Spur is an 8 node visualization cluster (+ login node), with each node containing 16 cores, at least 128 GB of RAM, and 4 NVIDIA Quadro FX 5600 GPUs. The individual nodes are configured as follows:

  • spur: login node (no graphics resources)
  • visbig : Sun Fire X4600M2 server with
    • 8 dual-core AMD Opteron processors
    • 256 GB RAM
    • 2 NVIDIA QuadroPlex 1000 Model IV (2 FX 5600 each)
  • vis1: Sun Fire X4400 server with
    • 4 quad-core AMD Opteron processors
    • 128 GB RAM
    • 2 NVIDIA QuadroPlex 1000 Model IV (2 FX 5600 each)
  • vis2-7: Sun Fire X4400 server with
    • 4 quad-core AMD Opteron processors
    • 128 GB RAM
    • 1 NVIDIA QuadroPlex 2100 S4 (4 FX 5600)


Login and Get a Visualization Node

Graphics applications on Spur are served through a remote VNC desktop.

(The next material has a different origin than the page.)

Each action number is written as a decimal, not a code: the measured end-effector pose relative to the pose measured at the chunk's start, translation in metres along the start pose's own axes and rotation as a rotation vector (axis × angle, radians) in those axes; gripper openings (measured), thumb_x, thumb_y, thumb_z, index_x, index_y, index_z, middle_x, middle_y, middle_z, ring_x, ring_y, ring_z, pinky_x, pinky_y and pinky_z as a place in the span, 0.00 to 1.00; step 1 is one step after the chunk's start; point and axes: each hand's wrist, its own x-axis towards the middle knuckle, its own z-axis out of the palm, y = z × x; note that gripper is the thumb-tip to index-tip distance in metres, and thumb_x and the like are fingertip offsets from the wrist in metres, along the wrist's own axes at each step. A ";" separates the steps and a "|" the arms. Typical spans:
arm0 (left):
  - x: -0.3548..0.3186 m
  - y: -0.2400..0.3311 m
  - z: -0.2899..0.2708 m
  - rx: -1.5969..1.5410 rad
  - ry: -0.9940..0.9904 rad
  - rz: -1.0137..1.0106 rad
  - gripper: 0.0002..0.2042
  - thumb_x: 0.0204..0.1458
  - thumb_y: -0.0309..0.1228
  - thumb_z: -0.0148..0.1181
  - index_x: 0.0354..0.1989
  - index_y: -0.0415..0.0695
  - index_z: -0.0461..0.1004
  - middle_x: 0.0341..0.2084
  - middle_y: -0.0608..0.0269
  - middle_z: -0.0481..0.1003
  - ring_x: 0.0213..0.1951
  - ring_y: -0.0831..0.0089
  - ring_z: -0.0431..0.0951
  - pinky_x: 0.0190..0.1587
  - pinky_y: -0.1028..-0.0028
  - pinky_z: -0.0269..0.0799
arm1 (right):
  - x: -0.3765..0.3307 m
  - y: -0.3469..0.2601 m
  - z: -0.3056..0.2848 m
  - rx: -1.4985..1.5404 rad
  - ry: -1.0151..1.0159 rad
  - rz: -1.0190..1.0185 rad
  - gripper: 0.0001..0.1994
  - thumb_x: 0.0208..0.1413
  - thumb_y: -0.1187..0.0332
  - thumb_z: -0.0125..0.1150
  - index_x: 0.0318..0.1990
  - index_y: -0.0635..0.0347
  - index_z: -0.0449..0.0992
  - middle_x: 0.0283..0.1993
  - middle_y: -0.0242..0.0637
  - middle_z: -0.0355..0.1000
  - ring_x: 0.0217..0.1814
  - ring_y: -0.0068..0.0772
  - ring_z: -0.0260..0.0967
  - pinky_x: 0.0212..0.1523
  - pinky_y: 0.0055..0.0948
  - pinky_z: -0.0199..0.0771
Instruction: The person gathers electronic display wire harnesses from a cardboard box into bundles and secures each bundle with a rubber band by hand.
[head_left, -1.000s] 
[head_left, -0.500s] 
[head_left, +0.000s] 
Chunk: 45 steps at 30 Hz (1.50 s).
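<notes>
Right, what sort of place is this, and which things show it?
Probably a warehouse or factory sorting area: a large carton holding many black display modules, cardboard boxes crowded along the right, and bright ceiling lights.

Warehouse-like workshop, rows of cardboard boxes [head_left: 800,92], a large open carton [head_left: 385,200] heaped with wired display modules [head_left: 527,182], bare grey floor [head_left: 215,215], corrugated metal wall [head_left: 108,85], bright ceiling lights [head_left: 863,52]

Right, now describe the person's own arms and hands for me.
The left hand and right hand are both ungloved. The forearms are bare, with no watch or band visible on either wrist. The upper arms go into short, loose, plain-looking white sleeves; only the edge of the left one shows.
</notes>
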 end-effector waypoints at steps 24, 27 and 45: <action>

VNC desktops are launched by way of SGE script, and visualization applications are then run directly under VNC.

Visualization and data analysis (VDA) applications must be run on a vis node (vis*.ranger.tacc), allocated to you by SGE. No VDA applications should be run on the Spur login node (spur.tacc). VDA applications running on the login node may be terminated without notice, and repeated violations may result in your account being suspended. Please submit a consulting ticket at https://portal.tacc.utexas.edu/consulting/ if you have any questions regarding this policy.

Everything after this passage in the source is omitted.